I don’t know if I actually believe that or if I want to believe that. Is there a difference?
However, the military provides more credibility to any government than one can articulate, especially in a militaristic culture like America. The Civil War would have ended or potentially never occurred to the extent that it did if Robert E. Lee had not chosen his home state over the country. The level of imperial credibility he held within his person was able to prop up an entire rebellion. Yes, Jefferson Davis was the figurehead willing to grovel to the world for recognition, but it was Lee who held the ragtag group of traitors together.
Somewhere between the end of the Civil War and 2020, there was a concerted effort by white supremacist Southerners still licking their wounds from Sherman’s hellfire to flip the script on what actually took place in the 1860s. That Confederate propaganda campaign even has a name – “The Lost Cause” – and its why our nation is dotted with confederate memorials to traitorous trash masquerading as “heritage” and “history.” It’s why you’ve heard intentionally ignorant people say the Civil War was over “states rights” when it blatantly says “don’t fuck with slavery” in state secession declarations.
Having grown up in the military and all around the Deep South, I developed a pet peeve regarding General Lee and his glorified band of bastards early. I never quite understood how the institution that defeated the Confederates was always so prone to defend them. As I got older, it became obvious that this habit was relegated to the military. States cut cakes on Lee’s birthday – a day he shares with Dr. King because the Universe has a dark sense of humor – and named majority Black high schools after him. Moving to Alabama my sophomore year of high school was the greatest culture shock of my life. When I first heard the phrase, “the War of Northern Aggression,” I thought they were joking, so I laughed. To my dismay, they were passionately serious.
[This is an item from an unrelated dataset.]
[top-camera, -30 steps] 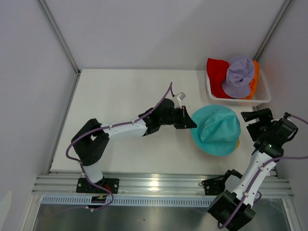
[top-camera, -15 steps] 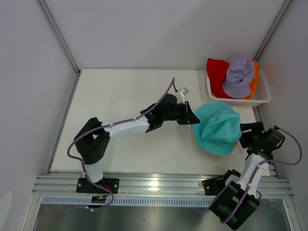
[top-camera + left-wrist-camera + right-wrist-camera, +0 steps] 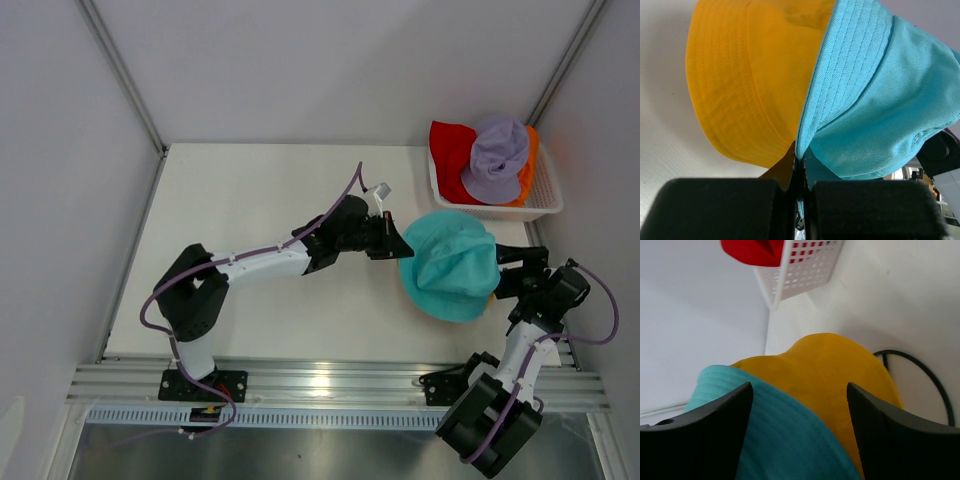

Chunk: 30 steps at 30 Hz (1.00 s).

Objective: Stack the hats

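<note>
The teal hat lies over the yellow hat, of which only a sliver shows from above. My left gripper is shut on the teal hat's brim and lifts its left edge, baring the yellow hat beneath. My right gripper is open at the hats' right side, its fingers spread over the teal hat and the yellow hat. The lavender hat, the red hat and the orange hat lie in the basket. The dark blue hat is out of view.
The white mesh basket stands at the table's back right corner; it also shows in the right wrist view. A black wire ring lies on the table beside the yellow hat. Grey walls close in on the right.
My right gripper has come down and moved left to the hats' right edge. My left gripper has shifted slightly right with the teal brim, bunching the hat.
</note>
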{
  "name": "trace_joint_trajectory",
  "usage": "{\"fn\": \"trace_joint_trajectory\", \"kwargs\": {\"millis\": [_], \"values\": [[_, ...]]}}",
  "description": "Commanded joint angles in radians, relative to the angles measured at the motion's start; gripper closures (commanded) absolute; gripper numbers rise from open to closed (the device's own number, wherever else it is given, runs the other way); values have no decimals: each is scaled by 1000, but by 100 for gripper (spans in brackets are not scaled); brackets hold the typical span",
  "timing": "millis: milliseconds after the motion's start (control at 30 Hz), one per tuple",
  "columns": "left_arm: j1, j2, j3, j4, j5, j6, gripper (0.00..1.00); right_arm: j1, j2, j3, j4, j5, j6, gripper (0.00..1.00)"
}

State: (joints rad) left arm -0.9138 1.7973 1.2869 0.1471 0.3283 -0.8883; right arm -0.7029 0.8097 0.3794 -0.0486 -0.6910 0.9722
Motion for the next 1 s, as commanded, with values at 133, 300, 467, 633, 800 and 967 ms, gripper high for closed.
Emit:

So you can only imagine my joy over the past week as we watched not only Lee’s statue be removed from Richmond, but a whole swath of slaveholding memorials being swept away by public demand. Even the United Kingdom got in on the action!
I won’t go as far as some and say, “This time is different,” because we don’t know yet but watching America shake off the cobwebs of long-dead desperation is a sight to see.
In America, we operate as if what we’d like to be true excuses what is true.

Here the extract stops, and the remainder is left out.